Delta removed its award charts so that customers wouldn’t know what awards are ‘supposed to’ cost. That way they could continually devalue their award pricing without notice to members, and there’d be nothing to compare prices to. And they hoped customers wouldn’t have a reference point for what miles are worth, so members would be less resistant to silly pricing. Delta has created a company town, it prices what it wishes and assumes customers have nowhere to go.
Indeed Delta profits because there’s little competition in more of their markets than other US airlines face.
Delta has said they want SkyMiles members to spend their points for products and services sold by the airline instead of free travel. They’ve even speculated on ‘miles for haircuts’.
While Delta keeps raising the price of award tickets every few months in a hyperinflation that would make Robert Mugabe jealous — last year raised price of several international awards for travel October 1 onward, but decided one devaluation in the first quarter of 2016 would be enough but it wasn’t they made no notice changes to Tel Aviv awards in March then later in the year they increased the price of transatlantic business class — at least they had stable prices, they just didn’t publish the prices.
However Delta has found a new way to price dynamically, hidden award chart be damned.
Already they’ve practiced journey control. You might find saver award space on multiple flights, but they won’t allow you to combine those flights into a saver award. Two connecting flights on an otherwise legal routing might price out as more miles.
Now though non-stop saver awards may price out more expensively depending on route.
First class domestic saver awards have cost 25,000 miles one way under the hidden award chart. If a flight is available non-stop in ‘R’ inventory it costs 25,000 miles.
Here’s January 10, 2018 Los Angeles – Atlanta. There’s a flight with R inventory which is a saver first class award.
This same flight shows up as a saver award for Air France KLM Flying Blue, so it’s verifiably partner award inventory.
However because it’s non-stop Los Angeles – Atlanta, hub-to-hub, it’s no longer 25,000 miles. Instead it’s 30,000 miles.
In fact the lowest price for Los Angeles – Atlanta ever gets now is 30,000 miles.
However domestic first class, even domestic first class cross country, isn’t 30,000 miles across the board. You can still book ‘R’ saver first class at 25,000 miles. In fact, you can book Los Angeles – Atlanta flights for 25,000 miles as long as your itinerary doesn’t originate in Los Angeles.

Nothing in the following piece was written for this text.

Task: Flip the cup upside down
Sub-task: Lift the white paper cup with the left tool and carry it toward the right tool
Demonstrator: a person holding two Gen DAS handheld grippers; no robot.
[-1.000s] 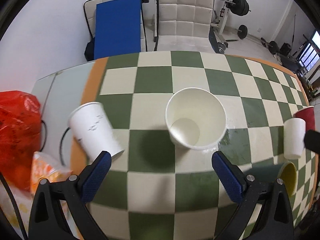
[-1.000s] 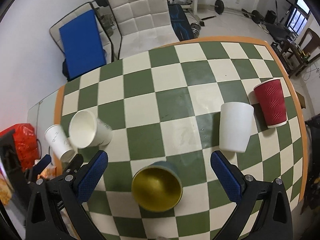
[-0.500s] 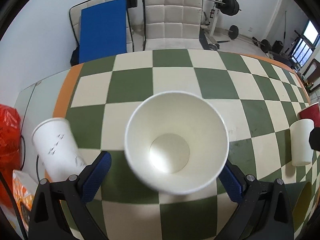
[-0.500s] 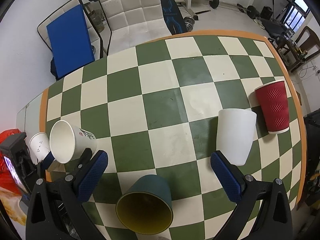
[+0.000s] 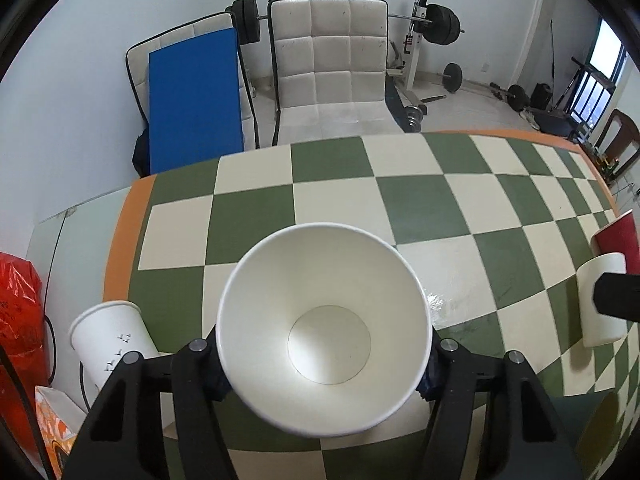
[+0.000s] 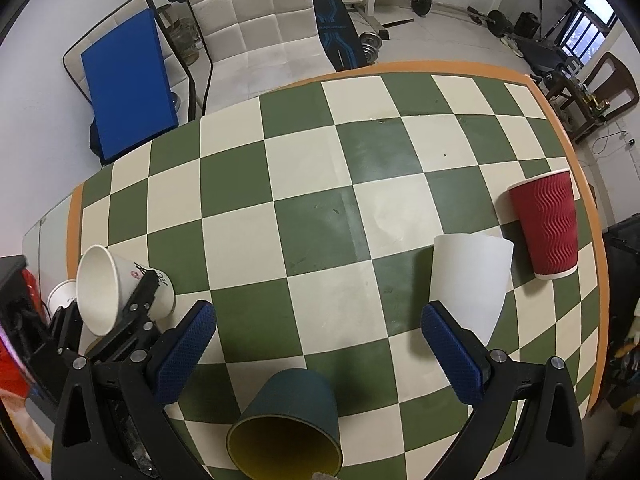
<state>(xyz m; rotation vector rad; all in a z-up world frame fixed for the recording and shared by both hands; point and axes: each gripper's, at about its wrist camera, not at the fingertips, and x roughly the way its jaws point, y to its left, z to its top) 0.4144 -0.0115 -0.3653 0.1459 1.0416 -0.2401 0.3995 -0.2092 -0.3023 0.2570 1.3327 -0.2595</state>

Here’s Oakland – Los Angeles – Atlanta in first class (R) for 25,000 miles.
This is the opposite of traditional journey control, where only some flights are available at the saver level on a connecting basis. The non-stop is never available at 25,000 miles. But some of those non-stop flights are as long as they’re part of a larger connecting itinerary!
As I wrote when Delta increased price of Virgin Atlantic business class saver awards to as much 205,000 miles roundtrip,
Delta has made it clear for the last several years that their currency has no stable dependable value, and they’re not to be trusted. Small children whose fathers are hunched over controls have landed planes with fewer signals than SkyMiles has given out.
So much for the silly claim by Delta’s CFO that they’ve made SkyMiles more valuable since awarding miles based on the price of a ticket instead of distance flown.
The only way I can understand Delta’s award price increases month after month is to think that Sandeep Dube is a student of history, and he’s been spending his time on Post-World War II Hungary.